[GIVEN DATA Boundary: Start]

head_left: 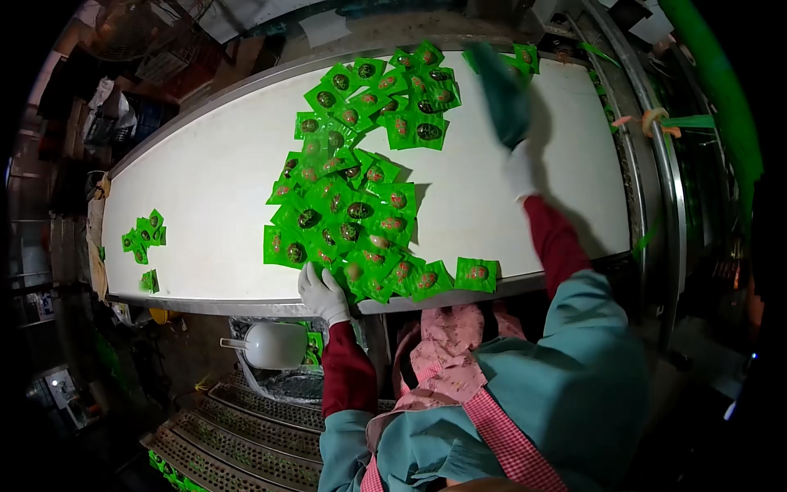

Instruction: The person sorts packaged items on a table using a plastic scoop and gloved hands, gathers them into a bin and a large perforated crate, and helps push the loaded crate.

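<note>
Many small green packets (348, 234), each with a dark or reddish oval on it, lie in a loose pile on the white tabletop (205, 172). My left hand (321, 293), in a white glove, rests at the near table edge beside the pile, fingers stretched out and touching or close to the lowest packets. My right hand (519, 170), also gloved, reaches over the right half of the table. It grips a dark green cloth-like thing (500, 94), smeared by motion, whose kind I cannot make out. Its far end is near packets at the back edge.
A few packets (144, 235) lie apart at the left, and one (475, 275) at the front edge. Below the table, a white scoop (275, 344) sits on a plastic-lined container. Perforated metal steps (238, 435) are at lower left; metal rails (656, 164) run along the right.
</note>
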`<state>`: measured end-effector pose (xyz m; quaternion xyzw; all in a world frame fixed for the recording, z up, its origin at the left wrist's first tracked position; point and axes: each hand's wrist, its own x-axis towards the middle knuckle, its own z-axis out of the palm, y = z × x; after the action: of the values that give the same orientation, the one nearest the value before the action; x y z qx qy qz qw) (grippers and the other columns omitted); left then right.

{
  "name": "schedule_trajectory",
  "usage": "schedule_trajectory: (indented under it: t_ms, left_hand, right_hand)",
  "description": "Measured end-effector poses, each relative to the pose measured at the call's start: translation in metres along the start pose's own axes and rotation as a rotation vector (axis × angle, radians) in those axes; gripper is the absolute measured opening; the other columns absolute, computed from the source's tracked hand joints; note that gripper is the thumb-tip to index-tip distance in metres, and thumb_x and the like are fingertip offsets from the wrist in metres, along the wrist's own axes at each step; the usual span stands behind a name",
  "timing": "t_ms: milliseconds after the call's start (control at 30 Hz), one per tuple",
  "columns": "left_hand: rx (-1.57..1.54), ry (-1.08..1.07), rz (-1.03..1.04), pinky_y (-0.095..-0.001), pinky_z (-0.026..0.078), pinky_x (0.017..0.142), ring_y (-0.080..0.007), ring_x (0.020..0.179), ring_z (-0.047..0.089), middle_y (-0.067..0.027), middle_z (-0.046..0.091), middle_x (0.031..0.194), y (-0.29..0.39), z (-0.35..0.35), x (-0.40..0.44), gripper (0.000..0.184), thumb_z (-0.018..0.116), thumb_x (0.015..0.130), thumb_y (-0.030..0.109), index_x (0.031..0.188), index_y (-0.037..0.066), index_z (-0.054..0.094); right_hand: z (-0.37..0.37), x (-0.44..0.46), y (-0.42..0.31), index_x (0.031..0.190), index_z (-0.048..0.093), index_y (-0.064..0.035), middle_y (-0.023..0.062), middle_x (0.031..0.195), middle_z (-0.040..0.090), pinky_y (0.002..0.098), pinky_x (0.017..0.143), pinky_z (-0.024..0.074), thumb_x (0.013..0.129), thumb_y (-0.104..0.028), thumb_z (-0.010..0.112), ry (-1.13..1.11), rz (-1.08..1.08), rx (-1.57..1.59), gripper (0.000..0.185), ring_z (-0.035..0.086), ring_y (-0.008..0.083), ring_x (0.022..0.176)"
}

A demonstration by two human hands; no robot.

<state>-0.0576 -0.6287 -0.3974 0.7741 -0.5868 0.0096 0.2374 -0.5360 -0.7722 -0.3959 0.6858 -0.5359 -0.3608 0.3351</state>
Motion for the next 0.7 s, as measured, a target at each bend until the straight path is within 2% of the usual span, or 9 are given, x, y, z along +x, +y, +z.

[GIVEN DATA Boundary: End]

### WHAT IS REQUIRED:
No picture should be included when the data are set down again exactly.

### EXERCISE RESULT:
head_left: 

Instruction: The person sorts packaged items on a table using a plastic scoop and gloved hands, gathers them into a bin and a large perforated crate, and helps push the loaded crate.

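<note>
Many small green packets (348, 234), each with a dark or reddish oval on it, lie in a loose pile on the white tabletop (205, 172). My left hand (321, 293), in a white glove, rests at the near table edge beside the pile, fingers stretched out and touching or close to the lowest packets. My right hand (519, 170), also gloved, reaches over the right half of the table. It grips a dark green cloth-like thing (500, 94), smeared by motion, whose kind I cannot make out. Its far end is near packets at the back edge.
A few packets (144, 235) lie apart at the left, and one (475, 275) at the front edge. Below the table, a white scoop (275, 344) sits on a plastic-lined container. Perforated metal steps (238, 435) are at lower left; metal rails (656, 164) run along the right.
</note>
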`<state>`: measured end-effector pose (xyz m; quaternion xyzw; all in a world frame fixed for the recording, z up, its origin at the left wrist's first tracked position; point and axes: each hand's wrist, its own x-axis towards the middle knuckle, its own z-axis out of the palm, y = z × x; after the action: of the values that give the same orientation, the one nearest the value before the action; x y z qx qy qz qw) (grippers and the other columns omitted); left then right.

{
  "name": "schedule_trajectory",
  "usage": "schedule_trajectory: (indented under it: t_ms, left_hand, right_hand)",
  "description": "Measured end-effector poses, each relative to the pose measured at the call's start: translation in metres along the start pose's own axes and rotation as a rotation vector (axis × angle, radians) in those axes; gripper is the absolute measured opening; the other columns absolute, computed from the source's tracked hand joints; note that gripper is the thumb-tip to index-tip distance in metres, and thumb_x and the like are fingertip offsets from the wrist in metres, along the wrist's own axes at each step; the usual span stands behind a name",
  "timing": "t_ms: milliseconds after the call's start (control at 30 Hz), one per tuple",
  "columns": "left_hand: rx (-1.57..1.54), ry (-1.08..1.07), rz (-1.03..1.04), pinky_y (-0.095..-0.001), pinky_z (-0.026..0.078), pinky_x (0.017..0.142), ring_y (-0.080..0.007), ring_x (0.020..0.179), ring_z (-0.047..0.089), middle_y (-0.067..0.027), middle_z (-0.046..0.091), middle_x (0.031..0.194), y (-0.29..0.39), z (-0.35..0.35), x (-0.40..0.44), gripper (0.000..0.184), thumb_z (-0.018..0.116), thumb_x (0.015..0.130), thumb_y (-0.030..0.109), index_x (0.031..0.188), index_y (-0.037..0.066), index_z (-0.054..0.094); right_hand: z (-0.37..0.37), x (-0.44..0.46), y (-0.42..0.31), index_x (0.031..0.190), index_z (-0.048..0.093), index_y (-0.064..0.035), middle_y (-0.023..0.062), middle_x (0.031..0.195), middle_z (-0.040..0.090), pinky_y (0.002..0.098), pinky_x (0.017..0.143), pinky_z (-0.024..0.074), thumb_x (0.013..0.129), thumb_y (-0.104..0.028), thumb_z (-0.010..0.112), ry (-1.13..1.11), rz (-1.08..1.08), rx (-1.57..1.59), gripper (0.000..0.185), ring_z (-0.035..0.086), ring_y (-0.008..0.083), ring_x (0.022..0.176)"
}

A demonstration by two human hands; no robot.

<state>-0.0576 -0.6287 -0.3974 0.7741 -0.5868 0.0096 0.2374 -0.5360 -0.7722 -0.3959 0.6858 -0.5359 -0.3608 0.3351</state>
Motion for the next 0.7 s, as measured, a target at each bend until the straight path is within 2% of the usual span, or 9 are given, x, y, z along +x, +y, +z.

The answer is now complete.